Line by line, copy the listing below exactly.

* **Extracted data**
◆ ◆ ◆ ◆ ◆
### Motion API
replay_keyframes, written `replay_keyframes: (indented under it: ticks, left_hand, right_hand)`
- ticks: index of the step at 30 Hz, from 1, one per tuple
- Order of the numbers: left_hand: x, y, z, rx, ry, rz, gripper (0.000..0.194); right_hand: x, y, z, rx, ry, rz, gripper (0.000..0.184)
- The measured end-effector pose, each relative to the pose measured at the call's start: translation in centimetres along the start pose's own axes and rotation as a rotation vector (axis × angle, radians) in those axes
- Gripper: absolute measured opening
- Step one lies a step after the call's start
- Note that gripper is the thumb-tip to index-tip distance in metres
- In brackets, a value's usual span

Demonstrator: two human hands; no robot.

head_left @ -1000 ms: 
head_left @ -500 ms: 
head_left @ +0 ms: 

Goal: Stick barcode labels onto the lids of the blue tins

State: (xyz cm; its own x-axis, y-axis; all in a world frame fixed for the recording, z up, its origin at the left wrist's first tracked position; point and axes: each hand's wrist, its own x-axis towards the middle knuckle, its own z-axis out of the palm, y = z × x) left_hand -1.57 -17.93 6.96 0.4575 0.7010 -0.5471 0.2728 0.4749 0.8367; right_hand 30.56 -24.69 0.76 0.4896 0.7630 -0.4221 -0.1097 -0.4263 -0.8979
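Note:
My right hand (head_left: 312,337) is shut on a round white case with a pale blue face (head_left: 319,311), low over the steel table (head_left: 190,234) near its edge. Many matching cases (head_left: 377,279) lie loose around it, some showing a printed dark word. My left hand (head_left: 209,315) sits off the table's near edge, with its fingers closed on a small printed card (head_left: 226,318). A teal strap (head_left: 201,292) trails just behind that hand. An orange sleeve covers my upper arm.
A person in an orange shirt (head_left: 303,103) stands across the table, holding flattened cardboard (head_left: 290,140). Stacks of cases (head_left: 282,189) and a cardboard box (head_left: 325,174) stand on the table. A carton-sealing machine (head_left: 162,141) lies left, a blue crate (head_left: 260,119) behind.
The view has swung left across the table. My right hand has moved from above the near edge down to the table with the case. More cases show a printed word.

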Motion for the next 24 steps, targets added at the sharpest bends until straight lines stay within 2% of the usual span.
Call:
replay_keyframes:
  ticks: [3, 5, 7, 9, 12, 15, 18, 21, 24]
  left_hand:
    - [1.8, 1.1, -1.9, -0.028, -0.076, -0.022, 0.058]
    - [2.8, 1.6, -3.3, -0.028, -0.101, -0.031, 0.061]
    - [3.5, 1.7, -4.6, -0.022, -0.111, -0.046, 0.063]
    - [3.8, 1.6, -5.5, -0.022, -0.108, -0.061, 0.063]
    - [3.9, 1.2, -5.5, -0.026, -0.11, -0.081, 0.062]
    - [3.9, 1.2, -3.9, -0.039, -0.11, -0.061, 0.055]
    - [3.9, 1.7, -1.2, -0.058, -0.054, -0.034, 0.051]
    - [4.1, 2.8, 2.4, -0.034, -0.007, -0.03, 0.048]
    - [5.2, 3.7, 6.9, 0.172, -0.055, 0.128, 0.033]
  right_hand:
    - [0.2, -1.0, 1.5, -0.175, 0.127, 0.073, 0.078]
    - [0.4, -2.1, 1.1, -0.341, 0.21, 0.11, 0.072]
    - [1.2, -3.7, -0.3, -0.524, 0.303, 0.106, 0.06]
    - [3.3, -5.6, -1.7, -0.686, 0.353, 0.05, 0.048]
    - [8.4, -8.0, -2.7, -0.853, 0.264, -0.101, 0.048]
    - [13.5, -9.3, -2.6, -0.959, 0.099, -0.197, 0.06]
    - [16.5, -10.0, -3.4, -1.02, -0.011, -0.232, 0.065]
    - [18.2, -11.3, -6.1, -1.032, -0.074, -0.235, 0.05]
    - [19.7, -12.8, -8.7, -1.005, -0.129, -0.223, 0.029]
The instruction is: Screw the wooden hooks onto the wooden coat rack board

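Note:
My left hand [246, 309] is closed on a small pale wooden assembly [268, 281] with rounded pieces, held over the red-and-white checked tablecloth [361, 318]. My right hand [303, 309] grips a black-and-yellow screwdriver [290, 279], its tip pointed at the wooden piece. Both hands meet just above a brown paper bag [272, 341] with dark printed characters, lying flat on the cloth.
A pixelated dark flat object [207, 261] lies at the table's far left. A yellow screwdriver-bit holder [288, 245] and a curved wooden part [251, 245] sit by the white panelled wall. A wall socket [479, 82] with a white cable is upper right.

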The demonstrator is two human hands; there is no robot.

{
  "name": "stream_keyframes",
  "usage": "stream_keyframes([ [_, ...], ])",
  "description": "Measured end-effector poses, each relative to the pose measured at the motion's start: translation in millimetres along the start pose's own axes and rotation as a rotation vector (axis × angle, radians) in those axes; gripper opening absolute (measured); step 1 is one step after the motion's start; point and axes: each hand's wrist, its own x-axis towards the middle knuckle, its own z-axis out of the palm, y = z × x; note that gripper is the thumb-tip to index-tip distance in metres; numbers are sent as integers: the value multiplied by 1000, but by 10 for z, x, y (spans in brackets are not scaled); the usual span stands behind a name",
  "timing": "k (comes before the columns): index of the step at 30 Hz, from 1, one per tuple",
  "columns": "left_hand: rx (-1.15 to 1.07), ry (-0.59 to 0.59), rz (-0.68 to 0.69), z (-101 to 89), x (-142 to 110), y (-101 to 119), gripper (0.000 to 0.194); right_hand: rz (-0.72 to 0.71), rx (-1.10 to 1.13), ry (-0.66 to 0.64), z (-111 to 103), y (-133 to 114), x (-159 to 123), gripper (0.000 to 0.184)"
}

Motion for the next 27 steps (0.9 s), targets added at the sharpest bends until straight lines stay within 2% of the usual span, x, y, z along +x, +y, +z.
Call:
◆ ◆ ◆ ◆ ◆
* **Solution to the exercise**
### Motion API
replay_keyframes, written `replay_keyframes: (indented under it: ticks, left_hand, right_hand)`
- ticks: index of the step at 30 Hz, from 1, one per tuple
- Order of the numbers: left_hand: x, y, z, rx, ry, rz, gripper (0.000..0.194); right_hand: x, y, z, rx, ry, rz, gripper (0.000..0.184)
- The measured end-effector pose, each relative to the pose measured at the call's start: translation in centimetres along the start pose's own axes and rotation as a rotation vector (axis × angle, radians) in those axes
- Gripper: absolute measured opening
- Step one lies a step after the call's start
- Note that gripper is the thumb-tip to index-tip distance in metres
- In brackets, a value's usual span

Demonstrator: two human hands; no robot.

head_left @ -1000 ms: 
head_left @ -500 ms: 
head_left @ +0 ms: 

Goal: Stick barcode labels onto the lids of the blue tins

State: (xyz cm; its own x-axis, y-axis; all in a world frame fixed for the recording, z up, its origin at the left wrist's first tracked position; point and axes: each hand's wrist, its own x-axis towards the middle knuckle, its own z-axis out of the palm, y = z × x) left_hand -1.57 -17.93 6.96 0.4575 0.7010 -0.5471 0.2728 0.4749 0.8367; right_hand 30.56 -24.69 0.76 0.4896 0.7630 -0.4221 -0.1097 -0.4263 -0.8979
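Note:
My right hand (head_left: 312,337) is shut on a round white case with a pale blue face (head_left: 319,311), low over the steel table (head_left: 190,234) near its edge. Many matching cases (head_left: 377,279) lie loose around it, some showing a printed dark word. My left hand (head_left: 209,315) sits off the table's near edge, with its fingers closed on a small printed card (head_left: 226,318). A teal strap (head_left: 201,292) trails just behind that hand. An orange sleeve covers my upper arm.
A person in an orange shirt (head_left: 303,103) stands across the table, holding flattened cardboard (head_left: 290,140). Stacks of cases (head_left: 282,189) and a cardboard box (head_left: 325,174) stand on the table. A carton-sealing machine (head_left: 162,141) lies left, a blue crate (head_left: 260,119) behind.
The view has swung left across the table. My right hand has moved from above the near edge down to the table with the case. More cases show a printed word.
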
Motion for the next 24 steps, targets added at the sharpest bends until straight lines stay within 2% of the usual span.
Call:
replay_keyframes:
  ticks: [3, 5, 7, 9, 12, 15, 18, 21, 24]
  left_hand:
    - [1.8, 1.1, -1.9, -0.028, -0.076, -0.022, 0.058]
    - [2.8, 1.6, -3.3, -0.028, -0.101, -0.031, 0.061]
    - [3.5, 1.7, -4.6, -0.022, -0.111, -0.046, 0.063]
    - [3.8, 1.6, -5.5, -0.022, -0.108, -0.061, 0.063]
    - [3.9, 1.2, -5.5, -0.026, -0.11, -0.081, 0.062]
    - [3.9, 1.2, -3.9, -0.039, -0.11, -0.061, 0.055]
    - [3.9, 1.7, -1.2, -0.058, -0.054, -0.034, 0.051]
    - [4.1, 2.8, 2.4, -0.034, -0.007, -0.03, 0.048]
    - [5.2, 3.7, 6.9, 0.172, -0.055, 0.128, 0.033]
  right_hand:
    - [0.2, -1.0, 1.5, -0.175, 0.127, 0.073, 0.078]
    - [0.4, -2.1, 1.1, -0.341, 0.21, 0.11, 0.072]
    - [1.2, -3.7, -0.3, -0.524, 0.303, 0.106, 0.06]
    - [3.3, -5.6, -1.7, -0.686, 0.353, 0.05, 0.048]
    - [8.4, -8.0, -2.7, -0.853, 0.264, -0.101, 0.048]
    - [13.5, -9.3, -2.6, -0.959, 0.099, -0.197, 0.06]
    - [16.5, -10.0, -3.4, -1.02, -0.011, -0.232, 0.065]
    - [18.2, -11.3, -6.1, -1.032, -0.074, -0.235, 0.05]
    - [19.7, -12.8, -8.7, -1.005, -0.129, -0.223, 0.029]
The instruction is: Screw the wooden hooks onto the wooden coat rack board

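Note:
My left hand [246, 309] is closed on a small pale wooden assembly [268, 281] with rounded pieces, held over the red-and-white checked tablecloth [361, 318]. My right hand [303, 309] grips a black-and-yellow screwdriver [290, 279], its tip pointed at the wooden piece. Both hands meet just above a brown paper bag [272, 341] with dark printed characters, lying flat on the cloth.
A pixelated dark flat object [207, 261] lies at the table's far left. A yellow screwdriver-bit holder [288, 245] and a curved wooden part [251, 245] sit by the white panelled wall. A wall socket [479, 82] with a white cable is upper right.
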
The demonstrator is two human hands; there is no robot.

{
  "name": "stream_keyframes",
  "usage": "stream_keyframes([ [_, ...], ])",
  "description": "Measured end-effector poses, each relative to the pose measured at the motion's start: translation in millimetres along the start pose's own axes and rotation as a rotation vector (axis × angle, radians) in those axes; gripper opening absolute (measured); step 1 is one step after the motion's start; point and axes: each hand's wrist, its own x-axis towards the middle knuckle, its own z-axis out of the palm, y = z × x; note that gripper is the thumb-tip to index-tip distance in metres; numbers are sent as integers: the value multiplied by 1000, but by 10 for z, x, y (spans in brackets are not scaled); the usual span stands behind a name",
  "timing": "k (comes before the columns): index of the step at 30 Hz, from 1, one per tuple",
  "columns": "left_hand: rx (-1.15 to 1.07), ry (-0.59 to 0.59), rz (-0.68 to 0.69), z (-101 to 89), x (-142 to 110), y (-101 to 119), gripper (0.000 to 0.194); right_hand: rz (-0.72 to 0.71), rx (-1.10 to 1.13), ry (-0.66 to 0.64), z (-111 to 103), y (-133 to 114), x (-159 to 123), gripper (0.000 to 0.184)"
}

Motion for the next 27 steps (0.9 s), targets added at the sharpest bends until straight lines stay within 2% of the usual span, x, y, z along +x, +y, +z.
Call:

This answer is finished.